Clearly, changes at such an important node affect not just one block nearby, but the entire Elmwood Village and even beyond. The fact that the plans have progressed to the point where there are “several depictions” of the “planned changes” raises obvious questions: Who planned the changes? Who is producing the “depictions”? The information we got doesn’t say.
If anything should be governed by the City of Buffalo’s Complete Streets Ordinance, enacted over a decade ago, it would seem to be this. Yet the Complete Streets Coalition, of which I was a founding member in 2010, hasn’t met in nearly two years (last meeting notice was sent in April, 2017). Given that, who is coordinating a complete streets approach to this? That’s especially important as people often associate complete streets with bike facilities, forgetting that being “complete” is about much more than that. It is about holistic planning, with a diverse collection of stakeholders at the table and a broad array of aspects and considerations taken into account. That requires outreach and coordination.

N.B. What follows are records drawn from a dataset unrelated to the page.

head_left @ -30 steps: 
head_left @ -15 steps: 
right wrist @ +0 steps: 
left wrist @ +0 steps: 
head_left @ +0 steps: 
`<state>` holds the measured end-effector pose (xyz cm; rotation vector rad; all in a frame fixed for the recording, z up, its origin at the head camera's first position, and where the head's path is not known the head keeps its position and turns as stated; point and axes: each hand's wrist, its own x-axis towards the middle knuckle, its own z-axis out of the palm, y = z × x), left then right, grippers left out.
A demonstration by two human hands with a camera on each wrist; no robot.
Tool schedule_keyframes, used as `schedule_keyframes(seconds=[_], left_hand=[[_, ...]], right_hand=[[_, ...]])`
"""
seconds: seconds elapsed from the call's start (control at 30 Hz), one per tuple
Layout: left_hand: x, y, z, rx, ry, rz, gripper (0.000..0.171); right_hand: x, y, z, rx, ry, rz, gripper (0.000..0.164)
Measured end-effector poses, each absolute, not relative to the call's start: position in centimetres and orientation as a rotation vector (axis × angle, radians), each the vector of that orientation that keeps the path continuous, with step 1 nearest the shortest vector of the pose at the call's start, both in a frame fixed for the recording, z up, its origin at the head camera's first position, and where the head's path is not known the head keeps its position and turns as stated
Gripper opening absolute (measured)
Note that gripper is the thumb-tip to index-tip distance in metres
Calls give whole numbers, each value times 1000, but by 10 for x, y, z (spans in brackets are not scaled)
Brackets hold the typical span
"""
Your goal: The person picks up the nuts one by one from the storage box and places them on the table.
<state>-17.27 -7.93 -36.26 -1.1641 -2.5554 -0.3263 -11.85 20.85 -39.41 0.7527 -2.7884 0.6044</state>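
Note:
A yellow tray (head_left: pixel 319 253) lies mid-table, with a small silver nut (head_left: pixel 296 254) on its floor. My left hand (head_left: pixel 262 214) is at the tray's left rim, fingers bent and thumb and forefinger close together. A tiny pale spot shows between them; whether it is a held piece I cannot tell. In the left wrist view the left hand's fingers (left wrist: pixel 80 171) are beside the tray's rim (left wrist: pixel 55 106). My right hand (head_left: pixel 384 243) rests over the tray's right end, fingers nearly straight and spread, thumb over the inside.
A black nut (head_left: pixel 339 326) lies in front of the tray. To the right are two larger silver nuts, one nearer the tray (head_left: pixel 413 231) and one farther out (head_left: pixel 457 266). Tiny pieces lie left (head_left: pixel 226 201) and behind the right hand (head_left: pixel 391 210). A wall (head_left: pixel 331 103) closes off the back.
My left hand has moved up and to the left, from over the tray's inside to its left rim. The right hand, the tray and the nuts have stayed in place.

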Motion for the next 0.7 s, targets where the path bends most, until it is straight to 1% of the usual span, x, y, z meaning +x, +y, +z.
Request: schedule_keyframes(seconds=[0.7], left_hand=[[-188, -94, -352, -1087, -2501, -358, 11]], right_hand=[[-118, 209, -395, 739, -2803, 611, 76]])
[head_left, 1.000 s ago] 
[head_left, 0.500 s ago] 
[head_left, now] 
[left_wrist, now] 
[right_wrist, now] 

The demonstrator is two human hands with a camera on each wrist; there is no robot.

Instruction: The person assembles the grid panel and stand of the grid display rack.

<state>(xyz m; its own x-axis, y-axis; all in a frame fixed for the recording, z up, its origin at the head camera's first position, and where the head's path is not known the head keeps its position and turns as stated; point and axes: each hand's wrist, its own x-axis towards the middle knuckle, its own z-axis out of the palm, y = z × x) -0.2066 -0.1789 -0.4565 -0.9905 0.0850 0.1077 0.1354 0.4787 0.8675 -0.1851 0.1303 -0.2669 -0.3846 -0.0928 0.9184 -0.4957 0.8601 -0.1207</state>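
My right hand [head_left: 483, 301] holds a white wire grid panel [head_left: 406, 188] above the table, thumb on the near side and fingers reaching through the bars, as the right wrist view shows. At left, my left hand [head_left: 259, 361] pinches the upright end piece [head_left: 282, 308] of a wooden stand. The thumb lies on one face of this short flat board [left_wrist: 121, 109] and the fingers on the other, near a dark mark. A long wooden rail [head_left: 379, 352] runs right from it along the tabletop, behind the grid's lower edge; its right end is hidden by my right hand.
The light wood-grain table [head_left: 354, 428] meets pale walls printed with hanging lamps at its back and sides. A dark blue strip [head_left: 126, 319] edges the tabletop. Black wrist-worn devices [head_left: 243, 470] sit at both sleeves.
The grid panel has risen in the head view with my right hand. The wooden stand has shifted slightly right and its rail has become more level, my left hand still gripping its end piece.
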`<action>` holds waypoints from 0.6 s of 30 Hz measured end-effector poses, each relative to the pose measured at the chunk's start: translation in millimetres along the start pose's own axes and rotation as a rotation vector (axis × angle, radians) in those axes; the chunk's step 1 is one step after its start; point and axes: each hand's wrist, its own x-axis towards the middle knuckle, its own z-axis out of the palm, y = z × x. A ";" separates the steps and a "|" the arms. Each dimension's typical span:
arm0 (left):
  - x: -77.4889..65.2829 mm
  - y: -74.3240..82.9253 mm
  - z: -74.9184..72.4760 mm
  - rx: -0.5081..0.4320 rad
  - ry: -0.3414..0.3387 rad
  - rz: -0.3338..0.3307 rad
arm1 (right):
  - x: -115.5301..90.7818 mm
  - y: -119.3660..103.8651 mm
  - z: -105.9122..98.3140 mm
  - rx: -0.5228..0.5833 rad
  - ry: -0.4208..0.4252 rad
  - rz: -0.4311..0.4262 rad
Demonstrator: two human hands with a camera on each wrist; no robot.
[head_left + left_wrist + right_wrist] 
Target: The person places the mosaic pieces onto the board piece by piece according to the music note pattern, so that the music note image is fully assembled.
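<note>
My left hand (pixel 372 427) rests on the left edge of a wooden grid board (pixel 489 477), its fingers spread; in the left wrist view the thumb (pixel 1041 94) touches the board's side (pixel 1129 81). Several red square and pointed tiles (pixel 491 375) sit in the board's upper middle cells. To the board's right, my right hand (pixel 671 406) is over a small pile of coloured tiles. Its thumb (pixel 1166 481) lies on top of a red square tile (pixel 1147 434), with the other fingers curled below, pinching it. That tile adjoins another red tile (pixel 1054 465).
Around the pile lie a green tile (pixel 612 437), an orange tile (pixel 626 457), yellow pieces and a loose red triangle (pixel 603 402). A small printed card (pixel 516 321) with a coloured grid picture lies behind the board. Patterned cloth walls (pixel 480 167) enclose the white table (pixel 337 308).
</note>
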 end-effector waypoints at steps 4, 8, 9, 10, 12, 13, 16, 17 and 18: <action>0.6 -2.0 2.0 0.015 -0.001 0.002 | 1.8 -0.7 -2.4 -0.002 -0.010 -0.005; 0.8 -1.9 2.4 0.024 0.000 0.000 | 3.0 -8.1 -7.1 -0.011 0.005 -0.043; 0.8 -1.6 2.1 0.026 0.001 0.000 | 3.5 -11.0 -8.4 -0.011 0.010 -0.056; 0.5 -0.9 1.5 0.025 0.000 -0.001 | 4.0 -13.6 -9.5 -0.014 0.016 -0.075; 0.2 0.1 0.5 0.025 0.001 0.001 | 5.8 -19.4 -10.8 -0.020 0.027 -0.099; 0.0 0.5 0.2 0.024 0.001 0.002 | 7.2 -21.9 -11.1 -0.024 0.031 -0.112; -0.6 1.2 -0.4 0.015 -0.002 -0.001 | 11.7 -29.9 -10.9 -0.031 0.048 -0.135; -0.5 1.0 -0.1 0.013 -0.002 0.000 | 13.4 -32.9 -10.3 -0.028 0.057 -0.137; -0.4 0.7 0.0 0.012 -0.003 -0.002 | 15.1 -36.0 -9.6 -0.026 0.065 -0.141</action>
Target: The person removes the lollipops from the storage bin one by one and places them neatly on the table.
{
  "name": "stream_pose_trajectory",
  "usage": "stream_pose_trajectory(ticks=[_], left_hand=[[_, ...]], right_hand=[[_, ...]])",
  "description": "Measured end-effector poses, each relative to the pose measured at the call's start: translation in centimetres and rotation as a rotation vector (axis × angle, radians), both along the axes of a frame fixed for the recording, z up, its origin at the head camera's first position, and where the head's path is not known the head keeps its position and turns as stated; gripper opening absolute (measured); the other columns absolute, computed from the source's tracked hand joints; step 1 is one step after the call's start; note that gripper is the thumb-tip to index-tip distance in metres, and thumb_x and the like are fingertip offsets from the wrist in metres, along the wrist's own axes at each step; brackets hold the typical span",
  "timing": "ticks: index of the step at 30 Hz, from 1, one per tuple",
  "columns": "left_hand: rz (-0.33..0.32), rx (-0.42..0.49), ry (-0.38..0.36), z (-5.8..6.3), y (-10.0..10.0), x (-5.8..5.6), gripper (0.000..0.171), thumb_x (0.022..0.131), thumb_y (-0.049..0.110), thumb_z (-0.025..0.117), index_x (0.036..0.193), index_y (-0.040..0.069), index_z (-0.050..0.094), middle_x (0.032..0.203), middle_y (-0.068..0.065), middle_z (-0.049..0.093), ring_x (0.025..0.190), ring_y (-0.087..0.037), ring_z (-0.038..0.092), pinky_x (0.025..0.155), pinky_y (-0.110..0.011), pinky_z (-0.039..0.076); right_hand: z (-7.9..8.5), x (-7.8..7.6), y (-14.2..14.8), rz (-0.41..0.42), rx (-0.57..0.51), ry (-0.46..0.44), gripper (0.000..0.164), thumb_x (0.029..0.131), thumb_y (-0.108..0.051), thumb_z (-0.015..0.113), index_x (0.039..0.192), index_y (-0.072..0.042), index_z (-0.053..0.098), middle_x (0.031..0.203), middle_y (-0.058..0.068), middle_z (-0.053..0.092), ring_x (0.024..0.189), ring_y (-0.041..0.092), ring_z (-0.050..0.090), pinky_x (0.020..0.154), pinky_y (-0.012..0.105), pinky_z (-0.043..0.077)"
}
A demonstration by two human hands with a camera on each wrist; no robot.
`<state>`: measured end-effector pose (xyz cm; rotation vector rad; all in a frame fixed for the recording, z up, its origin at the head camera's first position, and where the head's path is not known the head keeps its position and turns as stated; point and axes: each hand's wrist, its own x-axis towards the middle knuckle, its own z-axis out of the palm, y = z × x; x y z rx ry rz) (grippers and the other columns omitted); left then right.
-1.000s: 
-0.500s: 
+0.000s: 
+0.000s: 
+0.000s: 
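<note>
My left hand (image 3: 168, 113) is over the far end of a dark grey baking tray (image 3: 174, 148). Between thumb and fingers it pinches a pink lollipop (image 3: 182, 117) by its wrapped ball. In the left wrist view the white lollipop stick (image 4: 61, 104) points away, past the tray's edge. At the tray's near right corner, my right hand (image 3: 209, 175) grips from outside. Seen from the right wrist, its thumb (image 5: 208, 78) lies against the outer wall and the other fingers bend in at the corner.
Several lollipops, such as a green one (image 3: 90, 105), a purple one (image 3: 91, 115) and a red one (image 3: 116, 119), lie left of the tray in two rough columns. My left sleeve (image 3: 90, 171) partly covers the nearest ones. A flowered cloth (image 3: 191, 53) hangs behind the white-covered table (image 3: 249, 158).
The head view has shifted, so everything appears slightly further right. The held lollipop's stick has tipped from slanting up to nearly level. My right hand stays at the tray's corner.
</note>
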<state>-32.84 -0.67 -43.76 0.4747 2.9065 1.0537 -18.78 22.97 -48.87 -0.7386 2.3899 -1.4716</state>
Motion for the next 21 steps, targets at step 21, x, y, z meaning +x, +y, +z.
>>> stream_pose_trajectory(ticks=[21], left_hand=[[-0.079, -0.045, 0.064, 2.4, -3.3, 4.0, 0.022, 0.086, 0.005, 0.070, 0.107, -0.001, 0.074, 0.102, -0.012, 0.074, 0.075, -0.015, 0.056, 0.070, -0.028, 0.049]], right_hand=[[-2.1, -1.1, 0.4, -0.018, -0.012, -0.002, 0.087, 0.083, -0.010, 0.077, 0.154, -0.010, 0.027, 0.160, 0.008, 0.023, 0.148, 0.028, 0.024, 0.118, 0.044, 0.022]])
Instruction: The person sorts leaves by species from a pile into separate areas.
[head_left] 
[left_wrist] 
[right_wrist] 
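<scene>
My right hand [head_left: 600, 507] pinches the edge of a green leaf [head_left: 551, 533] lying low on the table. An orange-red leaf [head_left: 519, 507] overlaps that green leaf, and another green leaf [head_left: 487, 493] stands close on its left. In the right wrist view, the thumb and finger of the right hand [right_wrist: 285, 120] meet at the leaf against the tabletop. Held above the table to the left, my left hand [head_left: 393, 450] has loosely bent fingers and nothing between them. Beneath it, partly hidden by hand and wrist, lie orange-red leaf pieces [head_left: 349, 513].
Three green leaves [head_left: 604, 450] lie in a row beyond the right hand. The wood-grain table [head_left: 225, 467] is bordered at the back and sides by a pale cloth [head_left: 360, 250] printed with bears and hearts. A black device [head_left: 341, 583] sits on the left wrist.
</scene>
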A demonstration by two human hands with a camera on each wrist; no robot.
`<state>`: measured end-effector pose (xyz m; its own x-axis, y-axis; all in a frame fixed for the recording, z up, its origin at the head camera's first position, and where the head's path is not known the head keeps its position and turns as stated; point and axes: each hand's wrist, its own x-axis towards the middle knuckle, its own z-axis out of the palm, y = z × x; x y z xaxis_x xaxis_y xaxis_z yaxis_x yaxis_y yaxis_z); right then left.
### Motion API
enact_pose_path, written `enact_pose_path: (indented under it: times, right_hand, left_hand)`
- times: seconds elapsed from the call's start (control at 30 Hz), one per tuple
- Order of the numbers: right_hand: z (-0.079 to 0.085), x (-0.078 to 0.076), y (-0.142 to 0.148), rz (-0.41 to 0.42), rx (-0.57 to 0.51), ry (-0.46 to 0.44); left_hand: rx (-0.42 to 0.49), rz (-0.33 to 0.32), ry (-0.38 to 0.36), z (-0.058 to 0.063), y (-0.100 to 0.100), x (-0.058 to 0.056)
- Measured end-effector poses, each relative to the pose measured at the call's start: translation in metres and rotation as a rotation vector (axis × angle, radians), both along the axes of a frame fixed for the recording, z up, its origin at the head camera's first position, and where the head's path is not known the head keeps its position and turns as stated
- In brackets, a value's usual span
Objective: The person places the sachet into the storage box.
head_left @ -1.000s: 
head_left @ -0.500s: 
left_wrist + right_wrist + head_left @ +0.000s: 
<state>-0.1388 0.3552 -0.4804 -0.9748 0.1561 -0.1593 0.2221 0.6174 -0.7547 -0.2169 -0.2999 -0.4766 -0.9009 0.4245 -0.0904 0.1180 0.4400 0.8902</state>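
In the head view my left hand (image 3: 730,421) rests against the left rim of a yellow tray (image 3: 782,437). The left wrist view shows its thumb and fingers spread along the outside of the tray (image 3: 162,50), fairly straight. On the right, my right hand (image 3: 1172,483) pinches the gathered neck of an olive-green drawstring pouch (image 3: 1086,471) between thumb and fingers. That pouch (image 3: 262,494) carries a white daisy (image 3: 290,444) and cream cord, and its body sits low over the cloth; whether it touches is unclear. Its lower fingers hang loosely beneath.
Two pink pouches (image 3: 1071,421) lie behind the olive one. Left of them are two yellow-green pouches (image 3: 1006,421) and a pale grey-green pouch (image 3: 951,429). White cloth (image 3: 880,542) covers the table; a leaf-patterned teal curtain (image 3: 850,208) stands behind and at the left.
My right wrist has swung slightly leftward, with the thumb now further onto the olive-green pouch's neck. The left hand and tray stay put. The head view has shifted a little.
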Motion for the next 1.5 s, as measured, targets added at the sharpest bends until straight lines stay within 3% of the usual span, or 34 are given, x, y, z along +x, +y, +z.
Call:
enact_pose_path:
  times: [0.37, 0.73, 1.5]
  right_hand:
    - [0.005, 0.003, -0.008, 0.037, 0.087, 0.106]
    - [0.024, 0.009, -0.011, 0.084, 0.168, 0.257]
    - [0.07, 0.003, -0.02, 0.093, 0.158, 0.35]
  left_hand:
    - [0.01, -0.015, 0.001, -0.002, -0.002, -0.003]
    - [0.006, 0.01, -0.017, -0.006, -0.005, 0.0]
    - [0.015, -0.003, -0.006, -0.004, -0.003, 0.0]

But that doesn’t appear to be what’s happening here. It raises the question of why we keep planning things in Buffalo with a lack of broad-based community knowledge and a meaningful process of community engagement? Especially when the lack of that leads to the kind of out-of-scale, out-of-context solutions that were used at the northwest quadrant of this very same intersection. We can and should do better, and get better.
NOTE: Just before publication we received this from a reader, “The two houses on the corner of Elmwood and West Delavan are about to be demolished. Asbestos abatement has been going on the last two days and today the utility companies came to disconnect everything.” We wrote about those houses and the controversy over their demolition last year and understood that the Zoning Board of Appeals had denied the plan to demolish them. So there’s another thing to ask about at tonight’s meeting.
If you make it to tonight’s meeting, do let us know what you saw and heard.
Get connected:
Who: Councilman Joel Feroleto
What: We don’t know!
When: TONIGHT, February 6, 6:30 to 7:30PM
Where: Cole’s Restaurant, second-floor meeting space
How: Very carefully, please – the roads and sidewalks are treacherous!